Miliband, foreign secretary from 2007 until the Labour Party lost power last year, voiced alarm at the influence inside Pakistani society of Lashkar-e-Taiba, a militant group blamed for the deadly 2008 siege of Mumbai.
"We should be engaging with Pakistan; on the other hand, I feel very comfortable speaking very plainly about the responsibilities that they have," Miliband said at the Council on Foreign Relations in Washington.
Pakistan needs to do more to hold assailants for the Mumbai attack accountable and if Lashkar-e-Taiba is expanding its reach, "then we need to be even more insistent on the need to roll up that infrastructure," he said.

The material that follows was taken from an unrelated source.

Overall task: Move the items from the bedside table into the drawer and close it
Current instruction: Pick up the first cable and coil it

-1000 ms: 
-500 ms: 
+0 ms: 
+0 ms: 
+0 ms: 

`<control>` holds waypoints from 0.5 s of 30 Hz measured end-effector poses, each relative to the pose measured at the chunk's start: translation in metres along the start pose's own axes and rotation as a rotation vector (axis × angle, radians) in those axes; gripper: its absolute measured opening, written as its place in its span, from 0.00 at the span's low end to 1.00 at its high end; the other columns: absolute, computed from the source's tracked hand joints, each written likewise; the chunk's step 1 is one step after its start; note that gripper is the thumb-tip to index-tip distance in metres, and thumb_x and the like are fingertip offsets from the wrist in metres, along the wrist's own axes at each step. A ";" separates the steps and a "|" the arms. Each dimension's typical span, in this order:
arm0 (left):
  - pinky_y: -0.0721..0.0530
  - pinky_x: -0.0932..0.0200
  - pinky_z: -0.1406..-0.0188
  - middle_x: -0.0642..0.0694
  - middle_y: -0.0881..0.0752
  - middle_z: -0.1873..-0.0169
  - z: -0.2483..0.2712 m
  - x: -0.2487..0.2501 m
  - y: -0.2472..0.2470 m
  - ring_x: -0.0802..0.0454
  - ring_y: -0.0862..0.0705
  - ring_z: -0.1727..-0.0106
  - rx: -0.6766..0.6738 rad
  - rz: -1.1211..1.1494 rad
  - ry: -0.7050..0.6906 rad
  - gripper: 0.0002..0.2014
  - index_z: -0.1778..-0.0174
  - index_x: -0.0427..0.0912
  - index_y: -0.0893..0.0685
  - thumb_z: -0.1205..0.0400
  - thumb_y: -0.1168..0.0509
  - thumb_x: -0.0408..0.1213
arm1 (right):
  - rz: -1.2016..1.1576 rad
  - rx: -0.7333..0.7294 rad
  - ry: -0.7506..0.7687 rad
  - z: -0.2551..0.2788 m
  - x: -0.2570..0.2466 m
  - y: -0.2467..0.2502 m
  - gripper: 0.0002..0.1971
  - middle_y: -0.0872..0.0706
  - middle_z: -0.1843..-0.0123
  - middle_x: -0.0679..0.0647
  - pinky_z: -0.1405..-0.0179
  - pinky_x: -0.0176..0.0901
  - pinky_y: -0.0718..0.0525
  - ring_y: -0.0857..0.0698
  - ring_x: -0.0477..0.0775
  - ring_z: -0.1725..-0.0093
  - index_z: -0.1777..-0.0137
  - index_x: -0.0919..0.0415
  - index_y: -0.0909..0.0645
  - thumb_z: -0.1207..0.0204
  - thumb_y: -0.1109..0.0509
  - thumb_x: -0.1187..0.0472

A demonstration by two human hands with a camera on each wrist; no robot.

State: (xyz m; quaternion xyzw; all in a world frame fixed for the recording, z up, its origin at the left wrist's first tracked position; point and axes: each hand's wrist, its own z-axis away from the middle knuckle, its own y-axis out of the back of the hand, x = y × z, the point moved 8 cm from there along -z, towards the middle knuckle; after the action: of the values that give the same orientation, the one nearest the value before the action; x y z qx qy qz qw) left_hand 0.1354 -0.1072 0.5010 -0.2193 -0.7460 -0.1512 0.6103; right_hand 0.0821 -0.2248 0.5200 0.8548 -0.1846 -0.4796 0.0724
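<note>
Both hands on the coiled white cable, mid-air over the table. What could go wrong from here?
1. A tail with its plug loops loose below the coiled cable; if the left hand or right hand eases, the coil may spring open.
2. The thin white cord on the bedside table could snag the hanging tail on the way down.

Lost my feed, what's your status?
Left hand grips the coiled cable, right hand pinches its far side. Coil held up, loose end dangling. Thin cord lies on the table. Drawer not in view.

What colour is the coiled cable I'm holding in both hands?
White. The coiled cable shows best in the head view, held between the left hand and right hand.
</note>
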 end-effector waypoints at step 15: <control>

But Miliband, who said he would soon travel to Pakistan, called on the United States along with the South Asian nation's neighbors to keep trying to engage both politically and economically.
"One of the most chilling things I've heard and read over the last few months is that America has a choice about whether or not to sever its links with Pakistan," Miliband said.
"Because if you think it difficult, frustrating, enervating, dangerous dealing with Pakistan at the moment as a partner, try fulfilling your own interests in South Asia without Pakistan as a partner," he said.
Miliband welcomed a letter sent by President Barack Obama to his Pakistani counterpart Asif Ali Zardari in late 2009, in which the US leader offered expanded cooperation but demanded Islamabad do more against Islamic militants in India and Afghanistan.
"It was a very important step, proposing a strategic relationship for the US and Pakistan to replace the unbalanced -- essentially military-only relationship, individual leader-based relationship -- of the past," he said.
"I have criticized the Pakistani government for the way in which it failed adequately to respond to the significance of the outreach," he said.
Pakistan has a historic rivalry with India and helped create Afghanistan's Taliban, but it abruptly sided with the United States after the September 11, 2001 attacks.